They say anything can happen on stage - that's one of the thrills of watching a performance unfold live, right in front of you. Well, I decided to add some seat-selection drama to the mix.
I just bought a ticket for the Sunday matinee of How Shakespeare Won the West, at the Huntington Theatre Company in Boston. Usually, I go online and get the best available seat in the center orchestra. (I like to be as close as possible). But when the best available seat came up in Row A for $77.50, I did pause.
Yeah, I could afford it, and I've spent that much on a couple of shows at the Huntington. Plus, I routinely pay over $100 apiece for Broadway tickets. But I don't go to New York very often and my traveling dates aren't very flexible. When I do go, I know the shows I want to see and I don't want to take any chances on a lottery or just drop by the TKTS booth to see what's available at a reduced price. It's my vacation, you know?
(Not that I'm adverse to getting a discount ticket for a Broadway show, of course, especially as my New York trips become more than a once-in-a-lifetime thing. I did buy a reduced-price ticket once through Playbill. It was for Passing Strange, which, sadly, could have used the full price. I got a great seat for about $60 in the Belasco Theatre's intimate orchestra section.)
But when I see a show in Providence or Boston and my dates are more flexible, I do like to hunt around for a discount. For shows at Trinity Repertory Company, I routinely get the $15 rush ticket, available at the box office a couple hours before the show. It's a great deal - Trinity's two theatres are both pretty small, so you get a good seat no matter where you sit.
And something about that $77.50 just rankled me. I'd noticed a link for BosTix on Hub Arts, a Boston-based arts and culture blog. I decided what the heck, I'll try it.
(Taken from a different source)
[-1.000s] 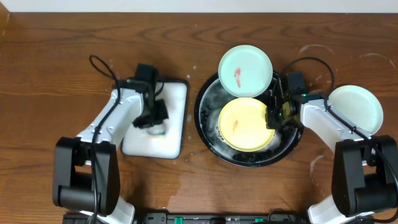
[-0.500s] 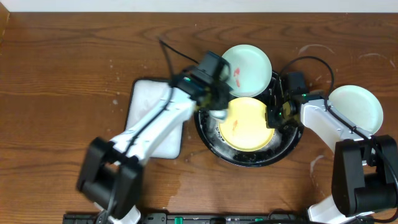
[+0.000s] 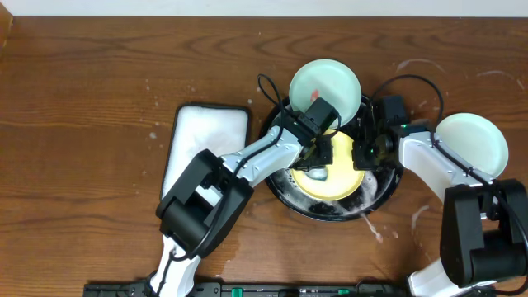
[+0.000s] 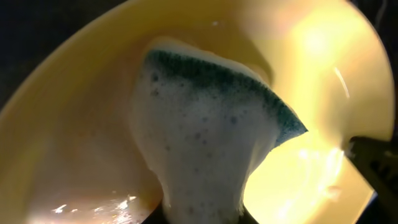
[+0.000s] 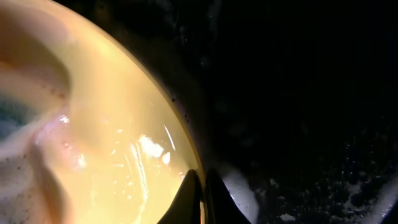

I always thought that you could only buy same-day, half-price tickets and you actually had to go to a BosTix booth to get them. But it turns out that for some shows, you can go online and buy tickets in advance.
So I registered and got a ticket for How Shakespeare Won the West for $32.50 - less than half price! The rub is, I have no idea where I'll be sitting. I guess I have to print out the ticket confirmation e-mail and bring it with me to the theatre.
My ticket is supposed to be "best available." So if there's one seat left in the orchestra section, do I get it? (And really, isn't there always that one seat left?) Or will I be relegated to the "best available" in the mezzanine or balcony? I don't know. It adds a little bit of drama to the drama of the play. I'll report back after the show. The Huntington isn't an especially huge place and I figure my seat can't be that bad.
Not every performance of every show is available at BosTix. I could only find one performance on sale for Follies at Boston's Lyric Stage Company, and it wasn't on a day when I could go. I may have to pay full price for that one.
But I'll keep looking around. I know Theatermania and Goldstar have discount theatre tickets for Boston shows. I haven't used either one of them yet, so I'm not exactly sure how they work. Along with BosTix, they may be a good alternatives to simply logging in online and saying, give me the most expensive ticket you have.
So, I may regret my decision come Sunday, but for today, I feel like a savvy theatre shopper.